NVlabs / stylegan3

Official PyTorch implementation of StyleGAN3
Other
6.45k stars 1.14k forks source link

How to recover if training is interrupted #538

Open xyt000-xjj opened 1 year ago

xyt000-xjj commented 1 year ago

Describe the bug A clear and concise description of what the bug is.

To Reproduce Steps to reproduce the behavior:

  1. In '...' directory, run command '...'
  2. See error (copy&paste full log, including exceptions and stacktraces).

Please copy&paste text instead of screenshots for better searchability.

Expected behavior A clear and concise description of what you expected to happen.

Screenshots If applicable, add screenshots to help explain your problem.

Desktop (please complete the following information):

Additional context Add any other context about the problem here.

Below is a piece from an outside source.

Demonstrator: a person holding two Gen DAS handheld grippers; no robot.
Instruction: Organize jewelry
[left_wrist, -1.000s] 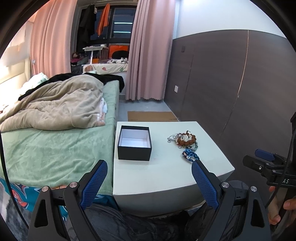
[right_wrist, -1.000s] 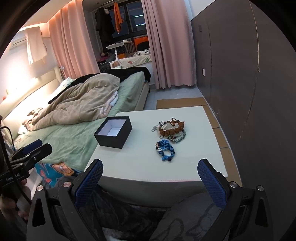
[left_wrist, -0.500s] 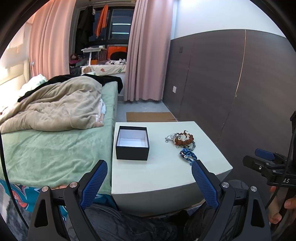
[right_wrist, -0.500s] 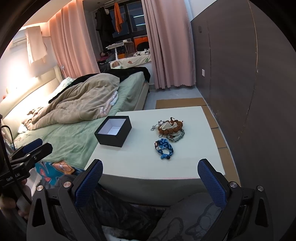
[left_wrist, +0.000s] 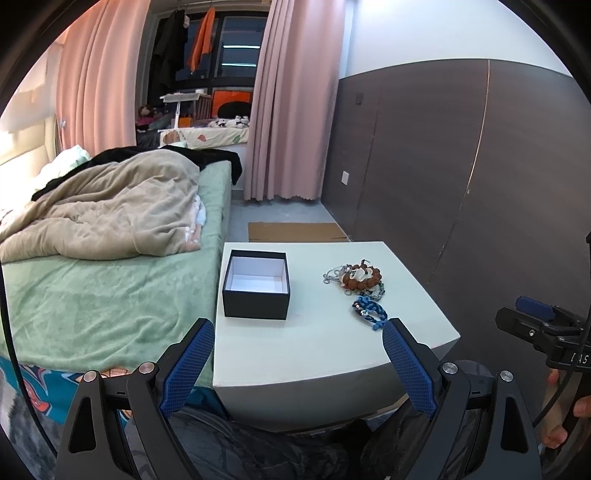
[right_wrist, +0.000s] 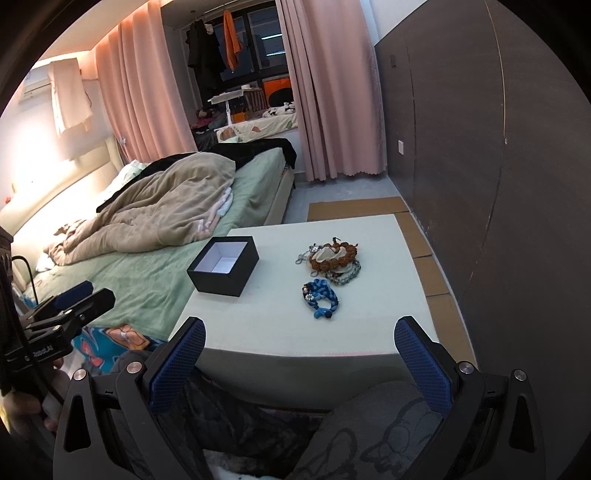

PDillis commented 1 year ago

Just point to the last .pkl that was saved and want to resume from with the --resume argument in train.py. Note that the new training will start from 0, so account for that when setting how many images to train for in --kimg.

therealjr commented 11 months ago

@PDillis I understand that training will resume from that point. However, when I save a snap at tick 0 it shows nothing but blurred images. Why is it that the images are resetting entirely? Shouldn't it be generating data like it was trained on from the point it left off at?

dookiethedog commented 8 months ago

My Gan crashed and I was extremely annoyed as I was experiencing the exact same issue so I decided to read into the code. You can set the inital augmentation and kimg in the training_loop.py file, this will help but this will not actually continue the training from when it last ran it will only give it an idea where to start off again. The Dev's don't seem to care if it does crash as there is no proper resume code, I was actually able to modify the code and create a perfect resume function, however, I will not be able to resume from my first Gan as I did not have my code added yet so there is no way to pull the settings needed, but at least for future I will be all good and have everything stored in the pickle file.

frankthequeen commented 4 months ago

I was actually able to modify the code and create a perfect resume function

Could you share your code?